- [Source data]
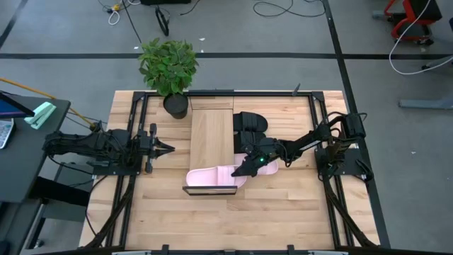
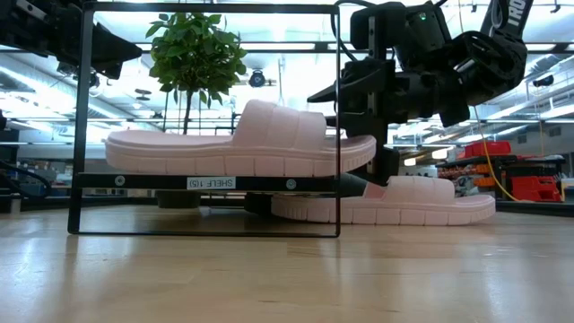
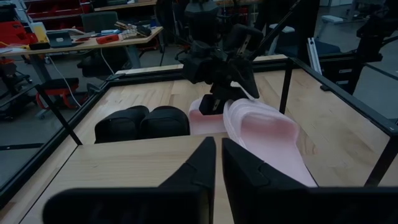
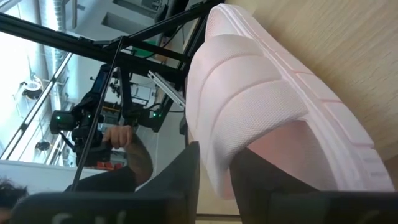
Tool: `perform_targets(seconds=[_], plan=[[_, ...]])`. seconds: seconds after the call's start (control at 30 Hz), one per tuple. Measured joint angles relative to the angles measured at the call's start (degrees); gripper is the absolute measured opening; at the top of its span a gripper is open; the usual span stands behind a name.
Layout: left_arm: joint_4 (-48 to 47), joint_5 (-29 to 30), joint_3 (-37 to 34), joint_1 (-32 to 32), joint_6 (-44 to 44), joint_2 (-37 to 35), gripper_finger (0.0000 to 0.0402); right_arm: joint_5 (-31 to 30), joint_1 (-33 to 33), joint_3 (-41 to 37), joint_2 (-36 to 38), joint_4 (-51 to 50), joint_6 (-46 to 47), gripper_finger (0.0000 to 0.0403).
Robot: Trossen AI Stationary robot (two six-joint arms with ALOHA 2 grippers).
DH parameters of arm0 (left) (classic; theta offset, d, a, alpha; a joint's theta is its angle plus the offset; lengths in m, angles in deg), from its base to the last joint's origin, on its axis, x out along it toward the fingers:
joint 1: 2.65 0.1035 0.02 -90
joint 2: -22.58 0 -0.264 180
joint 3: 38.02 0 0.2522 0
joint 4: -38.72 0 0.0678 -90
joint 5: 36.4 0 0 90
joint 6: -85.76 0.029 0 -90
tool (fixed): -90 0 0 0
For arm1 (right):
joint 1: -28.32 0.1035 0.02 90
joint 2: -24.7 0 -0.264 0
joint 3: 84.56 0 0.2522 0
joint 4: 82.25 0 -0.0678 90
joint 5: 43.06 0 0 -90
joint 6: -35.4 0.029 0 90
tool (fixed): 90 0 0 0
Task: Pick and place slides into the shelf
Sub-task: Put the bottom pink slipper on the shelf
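- One pink slide (image 2: 242,144) rests on the shelf (image 1: 211,134), near the end toward the lower middle of the high view; in the low view it sits flat on the board above the label, its toe just past the frame post.
- The right claw (image 1: 244,168) is at that slide. In the right wrist view its fingers (image 4: 180,171) straddle the wide strap, one each side. The gap looks narrow, but I cannot tell whether they grip or have let go, so whether this placement is finished is unclear.
- The second pink slide (image 2: 386,205) lies on the plank surface (image 1: 283,212) beside and below the shelf, right of centre in the low view; it is not yet placed.
- The black pair (image 3: 143,123) sits side by side on the surface next to the shelf, centre left in the left wrist view; both are untouched, it seems.
- The left claw (image 1: 168,148) waits at the centre left of the high view, well apart from the slides, narrow and holding nothing.
- My judgement: one of four slides is on the shelf or nearly so; three remain, and most of the board is bare.
- A potted plant (image 1: 168,67) stands at the shelf's far end, upper middle of the high view.
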Motion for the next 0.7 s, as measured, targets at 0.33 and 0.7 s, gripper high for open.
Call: perform_targets(seconds=[0.33,0.7], plan=[[0.00,0.00,0.00,0.00,0.00,0.00,0.0037,0.93,0.02,-0.02,-0.02,-0.25,-1.89,0.0122],[0.01,0.00,0.00,0.00,0.00,0.00,0.0040,1.72,0.02,-0.02,-0.03,-0.96,-2.93,0.0170]])
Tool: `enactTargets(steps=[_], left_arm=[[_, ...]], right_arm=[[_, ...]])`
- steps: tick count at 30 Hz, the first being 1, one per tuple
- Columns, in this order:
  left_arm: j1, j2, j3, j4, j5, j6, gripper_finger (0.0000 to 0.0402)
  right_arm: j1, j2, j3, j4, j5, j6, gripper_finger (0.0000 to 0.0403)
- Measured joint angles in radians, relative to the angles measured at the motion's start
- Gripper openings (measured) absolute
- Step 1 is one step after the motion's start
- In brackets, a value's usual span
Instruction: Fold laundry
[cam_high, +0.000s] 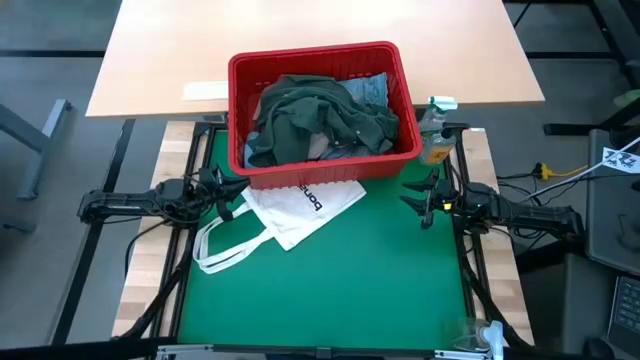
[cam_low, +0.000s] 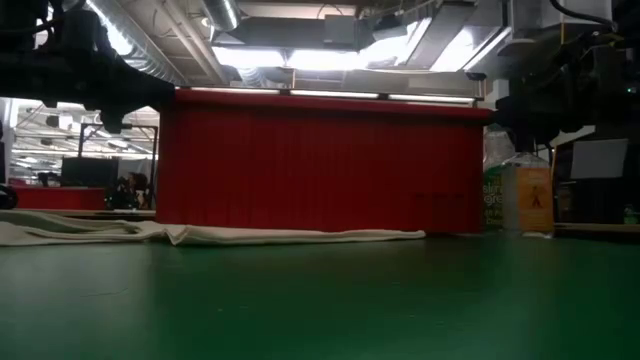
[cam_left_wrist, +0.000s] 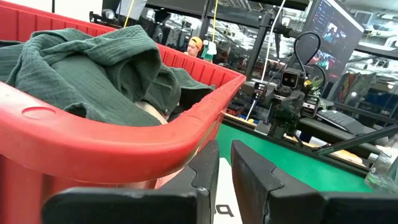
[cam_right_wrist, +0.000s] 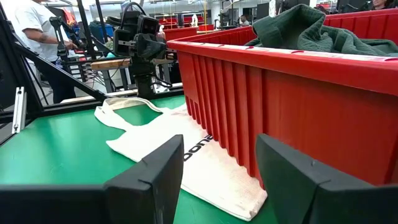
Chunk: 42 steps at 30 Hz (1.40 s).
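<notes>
A: We take the red basket (cam_high: 322, 112) as our landmark. In front of it the green mat (cam_high: 330, 285) lies bare across most of its width. Only the white tote bag (cam_high: 290, 213) breaks it, spread flat, one edge tucked against the basket's front wall and its handles trailing toward the left arm's side.

B: We note both arms low at the basket's front corners, well apart. The left gripper (cam_high: 222, 192) sits by the front-left corner, just above the tote, fingers nearly pressed together with only a thin slit between them and nothing pinched. The right gripper (cam_high: 423, 197) sits by the front-right corner, fingers spread, nothing between them.

A: Contents: the laundry is all in the basket. A dark green top (cam_high: 320, 120) is heaped on top, reaching above the rim. Light blue denim (cam_high: 368, 90) shows at the rear right. We cannot tell what lies beneath.

B: Beside the basket's right wall stands a spray bottle (cam_high: 436, 130) with an orange label, its text too small to read. The tote carries black lettering; we cannot make out a whole word.
</notes>
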<state>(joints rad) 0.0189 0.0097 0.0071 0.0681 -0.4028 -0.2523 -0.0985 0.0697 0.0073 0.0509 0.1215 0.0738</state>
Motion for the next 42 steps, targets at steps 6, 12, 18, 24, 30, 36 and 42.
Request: enactTargets(steps=[6,12,18,24,30,36,42], left_arm=[[0.0,0.0,0.0,0.0,0.0,0.0,0.0039],[0.0,0.0,0.0,0.0,0.0,0.0,0.0039],[0.0,0.0,0.0,0.0,0.0,0.0,0.0039],[0.0,0.0,0.0,0.0,0.0,0.0,0.0039],[0.0,0.0,0.0,0.0,0.0,0.0,0.0039],[0.0,0.0,0.0,0.0,0.0,0.0,0.0039],[0.0,0.0,0.0,0.0,0.0,0.0,0.0039]], right_arm=[[0.0,0.0,0.0,0.0,0.0,0.0,0.0198],[0.0,0.0,0.0,0.0,0.001,0.0,0.0198],[0.0,0.0,0.0,0.002,0.008,0.0,0.0198],[0.0,0.0,0.0,0.015,-0.002,0.001,0.0198],[0.0,0.0,0.0,0.087,-0.01,0.0,0.0198],[0.0,0.0,0.0,0.082,-0.01,0.001,0.0198],[0.0,0.0,0.0,0.082,-0.066,0.011,0.0198]])
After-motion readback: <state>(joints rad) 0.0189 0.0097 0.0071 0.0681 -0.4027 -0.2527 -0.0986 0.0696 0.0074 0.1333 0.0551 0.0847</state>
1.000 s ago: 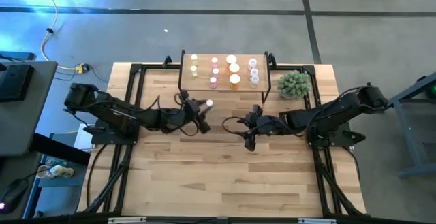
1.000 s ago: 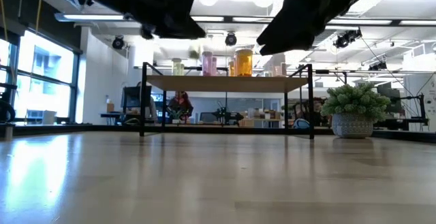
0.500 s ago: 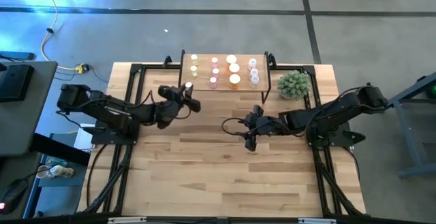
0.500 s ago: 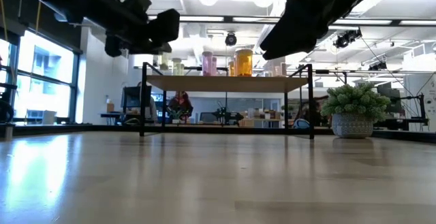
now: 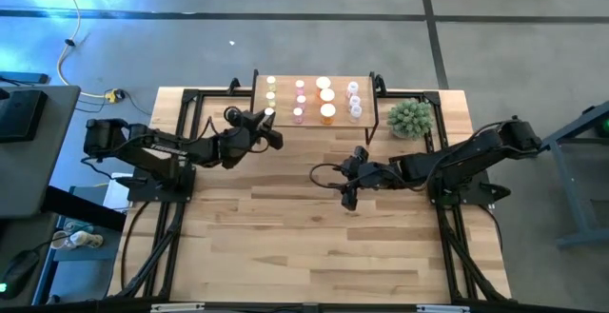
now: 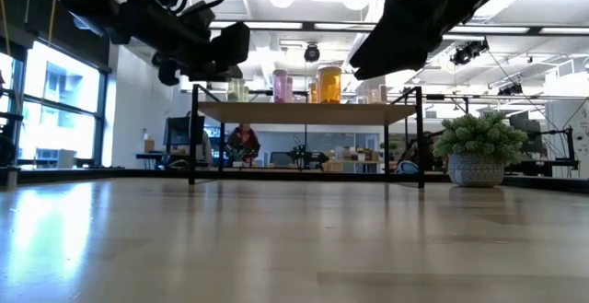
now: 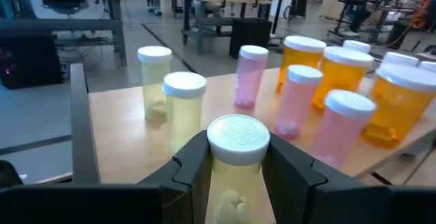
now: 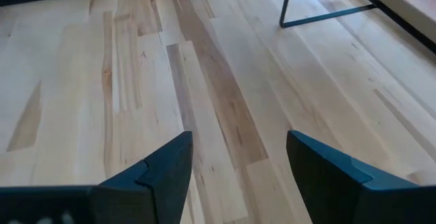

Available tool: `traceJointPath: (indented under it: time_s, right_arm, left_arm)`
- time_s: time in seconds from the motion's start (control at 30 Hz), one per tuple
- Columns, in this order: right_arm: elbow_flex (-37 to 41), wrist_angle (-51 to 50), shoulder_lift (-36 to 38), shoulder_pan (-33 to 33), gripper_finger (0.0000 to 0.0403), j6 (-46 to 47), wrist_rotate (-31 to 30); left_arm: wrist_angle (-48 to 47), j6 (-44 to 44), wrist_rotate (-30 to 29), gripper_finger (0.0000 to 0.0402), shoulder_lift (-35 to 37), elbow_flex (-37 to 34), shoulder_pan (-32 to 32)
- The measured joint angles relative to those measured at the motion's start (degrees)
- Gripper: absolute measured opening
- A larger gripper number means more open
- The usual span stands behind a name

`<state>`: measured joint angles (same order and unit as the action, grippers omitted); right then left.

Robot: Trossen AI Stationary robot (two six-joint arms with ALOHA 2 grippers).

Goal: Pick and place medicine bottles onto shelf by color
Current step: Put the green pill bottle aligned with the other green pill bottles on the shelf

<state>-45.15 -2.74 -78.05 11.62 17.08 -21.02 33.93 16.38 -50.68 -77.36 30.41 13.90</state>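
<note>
At the shelf [image 5: 285, 105]'s left edge, I have the left claw [image 7: 235, 176] clamped on a yellowish bottle [image 7: 236, 157]; the right claw [image 8: 235, 169] hangs apart over the desk [image 8: 122, 81].

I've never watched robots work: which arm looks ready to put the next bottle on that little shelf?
The left. Its gripper holds a yellowish bottle at the shelf edge; the right gripper hangs open, empty.

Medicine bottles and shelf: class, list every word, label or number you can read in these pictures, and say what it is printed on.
None can be read.
The medicine bottles on the shelf show no labels.
The cap of the yellowish bottle in the left gripper bears only a blurred embossed pattern.
The right gripper and table show no print.
</note>
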Motion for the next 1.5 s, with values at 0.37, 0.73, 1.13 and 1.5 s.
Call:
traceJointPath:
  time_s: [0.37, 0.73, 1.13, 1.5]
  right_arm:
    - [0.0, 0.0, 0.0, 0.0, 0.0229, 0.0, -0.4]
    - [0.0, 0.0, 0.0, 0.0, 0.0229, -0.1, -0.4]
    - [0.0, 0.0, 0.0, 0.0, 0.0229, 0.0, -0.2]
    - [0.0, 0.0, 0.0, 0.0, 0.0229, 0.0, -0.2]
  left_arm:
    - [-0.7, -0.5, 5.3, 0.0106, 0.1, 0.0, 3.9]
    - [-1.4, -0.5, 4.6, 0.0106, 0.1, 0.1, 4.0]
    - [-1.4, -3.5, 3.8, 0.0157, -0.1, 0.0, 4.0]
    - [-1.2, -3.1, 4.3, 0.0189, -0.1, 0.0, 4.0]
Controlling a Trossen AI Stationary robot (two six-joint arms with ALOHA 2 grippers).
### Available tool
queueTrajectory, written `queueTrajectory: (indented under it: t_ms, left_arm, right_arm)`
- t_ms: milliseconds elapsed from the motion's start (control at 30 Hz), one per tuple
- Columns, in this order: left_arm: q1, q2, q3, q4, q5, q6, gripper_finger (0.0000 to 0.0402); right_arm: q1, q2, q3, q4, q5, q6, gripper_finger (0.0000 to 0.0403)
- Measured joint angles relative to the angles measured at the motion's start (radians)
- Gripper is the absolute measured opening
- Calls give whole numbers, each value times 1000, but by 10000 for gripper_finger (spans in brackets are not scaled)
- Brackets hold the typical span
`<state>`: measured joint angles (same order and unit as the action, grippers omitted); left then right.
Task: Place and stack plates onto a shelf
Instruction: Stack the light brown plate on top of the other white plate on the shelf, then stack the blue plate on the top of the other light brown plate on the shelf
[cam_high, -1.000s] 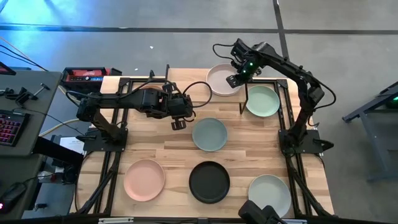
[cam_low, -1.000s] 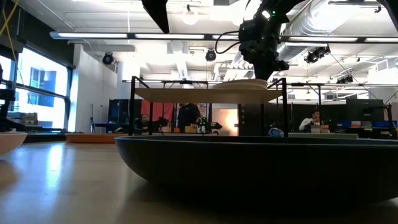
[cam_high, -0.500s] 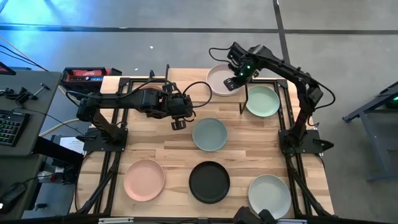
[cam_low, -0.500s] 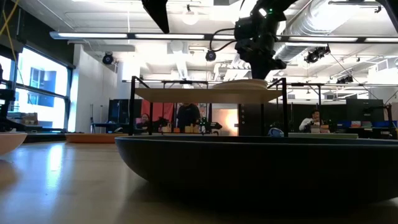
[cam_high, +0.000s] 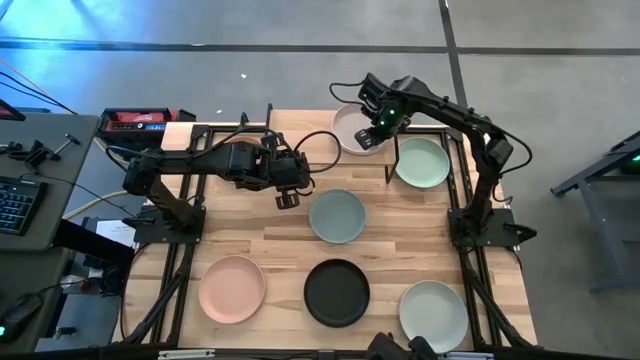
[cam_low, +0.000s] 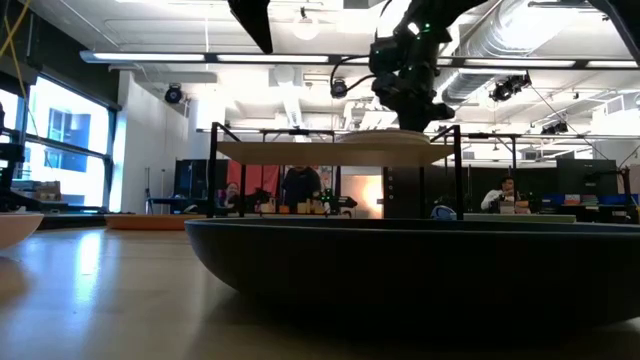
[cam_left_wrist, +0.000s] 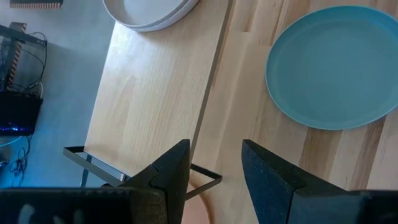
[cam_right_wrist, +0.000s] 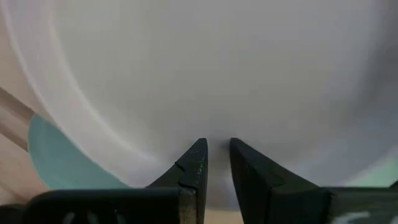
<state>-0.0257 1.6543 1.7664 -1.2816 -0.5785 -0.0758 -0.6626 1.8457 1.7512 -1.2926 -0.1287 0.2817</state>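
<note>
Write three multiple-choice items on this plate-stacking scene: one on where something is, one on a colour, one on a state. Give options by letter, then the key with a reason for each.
1. Where is the right pincer?
A. Over the white plate on the shelf
B. Over the black plate
C. Off the table's near edge

2. What colour is the plate at the table's near left corner?
A. Black
B. Peach pink
C. Yellow

3. How does the left pincer stand?
A. Shut on a plate
B. Open, holding nothing
C. Shut on a shelf leg

Key
1. A: the high view puts it at the white plate's edge on the shelf, and the right wrist view fills with that plate.
2. B: the peach pink plate lies there.
3. B: the left wrist view shows bare wood between its parted fingers.
</note>
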Motion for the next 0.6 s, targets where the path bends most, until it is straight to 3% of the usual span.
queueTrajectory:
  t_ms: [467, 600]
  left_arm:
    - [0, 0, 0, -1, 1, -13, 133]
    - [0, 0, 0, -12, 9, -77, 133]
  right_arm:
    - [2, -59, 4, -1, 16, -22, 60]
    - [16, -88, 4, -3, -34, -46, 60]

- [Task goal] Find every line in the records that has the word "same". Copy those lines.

- [Completed task]
`<state>`: measured joint angles (same order and unit as the action, grippers omitted); right then left.
`<state>`: measured joint angles (same order and unit as the action, grippers omitted); left then right.

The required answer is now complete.